* **DATA FOR THE TASK**:
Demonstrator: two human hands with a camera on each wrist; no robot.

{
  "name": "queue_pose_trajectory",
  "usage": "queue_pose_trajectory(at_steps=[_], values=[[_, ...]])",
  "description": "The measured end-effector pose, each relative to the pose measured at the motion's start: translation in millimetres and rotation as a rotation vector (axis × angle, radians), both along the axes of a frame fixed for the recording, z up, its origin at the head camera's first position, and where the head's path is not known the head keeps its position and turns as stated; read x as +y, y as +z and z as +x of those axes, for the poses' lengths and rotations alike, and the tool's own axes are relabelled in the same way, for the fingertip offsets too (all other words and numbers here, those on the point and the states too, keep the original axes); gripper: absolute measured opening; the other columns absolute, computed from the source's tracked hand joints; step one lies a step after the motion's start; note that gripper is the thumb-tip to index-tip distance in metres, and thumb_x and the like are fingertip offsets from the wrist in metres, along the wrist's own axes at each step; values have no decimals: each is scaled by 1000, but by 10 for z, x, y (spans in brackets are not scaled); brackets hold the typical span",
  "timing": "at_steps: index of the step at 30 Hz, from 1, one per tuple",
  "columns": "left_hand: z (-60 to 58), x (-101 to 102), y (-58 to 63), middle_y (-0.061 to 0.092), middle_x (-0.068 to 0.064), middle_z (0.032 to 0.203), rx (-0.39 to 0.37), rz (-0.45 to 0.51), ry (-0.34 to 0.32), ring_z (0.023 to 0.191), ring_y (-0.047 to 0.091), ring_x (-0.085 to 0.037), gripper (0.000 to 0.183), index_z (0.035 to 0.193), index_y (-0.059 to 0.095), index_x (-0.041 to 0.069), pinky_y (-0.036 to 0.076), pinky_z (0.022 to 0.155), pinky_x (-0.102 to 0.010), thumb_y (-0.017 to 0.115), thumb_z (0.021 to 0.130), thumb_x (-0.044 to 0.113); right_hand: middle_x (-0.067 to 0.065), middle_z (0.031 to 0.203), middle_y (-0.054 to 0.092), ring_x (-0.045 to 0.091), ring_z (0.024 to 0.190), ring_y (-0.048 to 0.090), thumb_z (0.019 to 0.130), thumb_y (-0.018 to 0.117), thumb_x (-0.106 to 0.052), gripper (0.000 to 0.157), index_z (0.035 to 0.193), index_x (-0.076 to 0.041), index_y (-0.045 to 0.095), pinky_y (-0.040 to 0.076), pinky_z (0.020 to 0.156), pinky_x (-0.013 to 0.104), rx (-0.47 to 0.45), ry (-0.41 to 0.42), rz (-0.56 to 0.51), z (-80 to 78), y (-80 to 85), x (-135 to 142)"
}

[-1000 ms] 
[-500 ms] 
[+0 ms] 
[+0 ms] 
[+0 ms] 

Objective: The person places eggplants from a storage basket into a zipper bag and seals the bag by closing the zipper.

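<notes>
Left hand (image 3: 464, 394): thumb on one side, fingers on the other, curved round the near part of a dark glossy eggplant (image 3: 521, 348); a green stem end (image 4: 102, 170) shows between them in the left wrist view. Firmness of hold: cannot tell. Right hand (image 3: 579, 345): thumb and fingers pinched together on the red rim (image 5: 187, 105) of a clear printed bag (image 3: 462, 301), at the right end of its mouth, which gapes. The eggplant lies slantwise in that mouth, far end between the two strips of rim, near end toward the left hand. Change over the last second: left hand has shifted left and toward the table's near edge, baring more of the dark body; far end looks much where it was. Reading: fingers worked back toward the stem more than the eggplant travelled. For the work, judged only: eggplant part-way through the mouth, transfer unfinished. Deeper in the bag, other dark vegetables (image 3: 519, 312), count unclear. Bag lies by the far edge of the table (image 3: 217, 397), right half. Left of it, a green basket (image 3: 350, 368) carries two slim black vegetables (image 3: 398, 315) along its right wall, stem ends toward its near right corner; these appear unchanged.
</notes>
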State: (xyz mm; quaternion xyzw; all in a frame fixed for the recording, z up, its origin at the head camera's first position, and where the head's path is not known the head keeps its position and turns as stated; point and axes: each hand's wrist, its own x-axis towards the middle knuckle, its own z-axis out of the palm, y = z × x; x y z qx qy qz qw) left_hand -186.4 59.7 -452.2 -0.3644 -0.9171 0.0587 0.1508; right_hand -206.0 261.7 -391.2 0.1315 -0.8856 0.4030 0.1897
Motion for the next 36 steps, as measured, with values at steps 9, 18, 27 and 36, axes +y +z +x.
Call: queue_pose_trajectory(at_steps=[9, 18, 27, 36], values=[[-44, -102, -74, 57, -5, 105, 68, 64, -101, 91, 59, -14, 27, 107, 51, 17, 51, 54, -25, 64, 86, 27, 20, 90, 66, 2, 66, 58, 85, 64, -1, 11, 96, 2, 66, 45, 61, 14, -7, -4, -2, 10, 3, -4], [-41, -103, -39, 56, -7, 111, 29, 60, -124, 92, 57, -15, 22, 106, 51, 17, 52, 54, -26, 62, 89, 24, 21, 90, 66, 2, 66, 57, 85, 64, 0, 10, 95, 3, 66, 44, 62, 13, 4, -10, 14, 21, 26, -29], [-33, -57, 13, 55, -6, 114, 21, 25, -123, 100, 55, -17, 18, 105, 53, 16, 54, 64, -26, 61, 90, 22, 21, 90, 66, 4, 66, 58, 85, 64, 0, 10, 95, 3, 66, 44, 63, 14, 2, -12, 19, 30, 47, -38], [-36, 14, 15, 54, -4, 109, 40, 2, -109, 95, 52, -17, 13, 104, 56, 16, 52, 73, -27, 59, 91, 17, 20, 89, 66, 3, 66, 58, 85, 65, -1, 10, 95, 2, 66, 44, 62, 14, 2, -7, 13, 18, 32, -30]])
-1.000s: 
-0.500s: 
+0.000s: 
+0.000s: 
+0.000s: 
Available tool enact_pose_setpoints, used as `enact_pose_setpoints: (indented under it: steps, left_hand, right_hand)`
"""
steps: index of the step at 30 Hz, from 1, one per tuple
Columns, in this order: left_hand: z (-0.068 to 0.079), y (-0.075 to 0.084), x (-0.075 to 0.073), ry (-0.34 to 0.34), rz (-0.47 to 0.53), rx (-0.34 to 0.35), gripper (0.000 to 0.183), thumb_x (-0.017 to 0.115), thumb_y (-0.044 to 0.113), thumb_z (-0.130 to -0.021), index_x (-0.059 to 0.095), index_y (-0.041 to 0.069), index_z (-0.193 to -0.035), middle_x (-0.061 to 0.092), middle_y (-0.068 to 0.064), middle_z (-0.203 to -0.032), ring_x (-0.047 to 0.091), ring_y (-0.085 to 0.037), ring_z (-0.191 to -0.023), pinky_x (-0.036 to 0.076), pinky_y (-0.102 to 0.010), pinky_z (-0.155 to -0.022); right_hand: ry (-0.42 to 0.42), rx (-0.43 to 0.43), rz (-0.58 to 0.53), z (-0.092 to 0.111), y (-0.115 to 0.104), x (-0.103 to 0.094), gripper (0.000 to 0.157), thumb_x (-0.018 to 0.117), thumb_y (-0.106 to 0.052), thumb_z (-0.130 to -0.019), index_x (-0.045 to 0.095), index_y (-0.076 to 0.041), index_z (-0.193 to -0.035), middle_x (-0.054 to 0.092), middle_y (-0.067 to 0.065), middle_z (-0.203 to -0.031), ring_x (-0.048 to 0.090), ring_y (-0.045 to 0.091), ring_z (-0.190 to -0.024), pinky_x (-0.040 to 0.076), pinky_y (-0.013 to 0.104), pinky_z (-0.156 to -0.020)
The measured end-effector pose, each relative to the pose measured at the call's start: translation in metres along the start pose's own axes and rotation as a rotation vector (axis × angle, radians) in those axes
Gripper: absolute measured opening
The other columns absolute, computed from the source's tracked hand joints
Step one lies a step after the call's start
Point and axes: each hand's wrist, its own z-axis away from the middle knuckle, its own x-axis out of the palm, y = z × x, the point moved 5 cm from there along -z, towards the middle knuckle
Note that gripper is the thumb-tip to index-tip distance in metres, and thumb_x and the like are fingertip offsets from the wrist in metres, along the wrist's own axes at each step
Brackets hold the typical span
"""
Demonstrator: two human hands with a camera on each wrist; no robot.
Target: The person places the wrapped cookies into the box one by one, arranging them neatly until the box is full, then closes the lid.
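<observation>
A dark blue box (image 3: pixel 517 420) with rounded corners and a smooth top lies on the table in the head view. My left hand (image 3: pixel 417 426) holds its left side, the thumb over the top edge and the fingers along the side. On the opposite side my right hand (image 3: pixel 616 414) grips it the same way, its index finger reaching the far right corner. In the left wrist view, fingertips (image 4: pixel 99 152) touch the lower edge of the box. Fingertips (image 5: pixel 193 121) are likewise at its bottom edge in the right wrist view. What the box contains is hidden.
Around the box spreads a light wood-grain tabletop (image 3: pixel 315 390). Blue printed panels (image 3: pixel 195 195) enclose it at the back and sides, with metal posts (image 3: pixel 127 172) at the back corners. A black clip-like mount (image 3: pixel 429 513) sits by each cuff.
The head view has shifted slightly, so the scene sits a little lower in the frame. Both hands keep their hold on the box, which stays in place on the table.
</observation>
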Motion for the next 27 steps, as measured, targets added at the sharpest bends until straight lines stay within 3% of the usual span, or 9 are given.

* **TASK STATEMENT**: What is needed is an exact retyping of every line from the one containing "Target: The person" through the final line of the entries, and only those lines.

* **YOUR SOLUTION**:
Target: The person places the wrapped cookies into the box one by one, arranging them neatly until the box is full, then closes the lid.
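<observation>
A dark blue box (image 3: pixel 517 420) with rounded corners and a smooth top lies on the table in the head view. My left hand (image 3: pixel 417 426) holds its left side, the thumb over the top edge and the fingers along the side. On the opposite side my right hand (image 3: pixel 616 414) grips it the same way, its index finger reaching the far right corner. In the left wrist view, fingertips (image 4: pixel 99 152) touch the lower edge of the box. Fingertips (image 5: pixel 193 121) are likewise at its bottom edge in the right wrist view. What the box contains is hidden.
Around the box spreads a light wood-grain tabletop (image 3: pixel 315 390). Blue printed panels (image 3: pixel 195 195) enclose it at the back and sides, with metal posts (image 3: pixel 127 172) at the back corners. A black clip-like mount (image 3: pixel 429 513) sits by each cuff.
The head view has shifted slightly, so the scene sits a little lower in the frame. Both hands keep their hold on the box, which stays in place on the table.
</observation>
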Motion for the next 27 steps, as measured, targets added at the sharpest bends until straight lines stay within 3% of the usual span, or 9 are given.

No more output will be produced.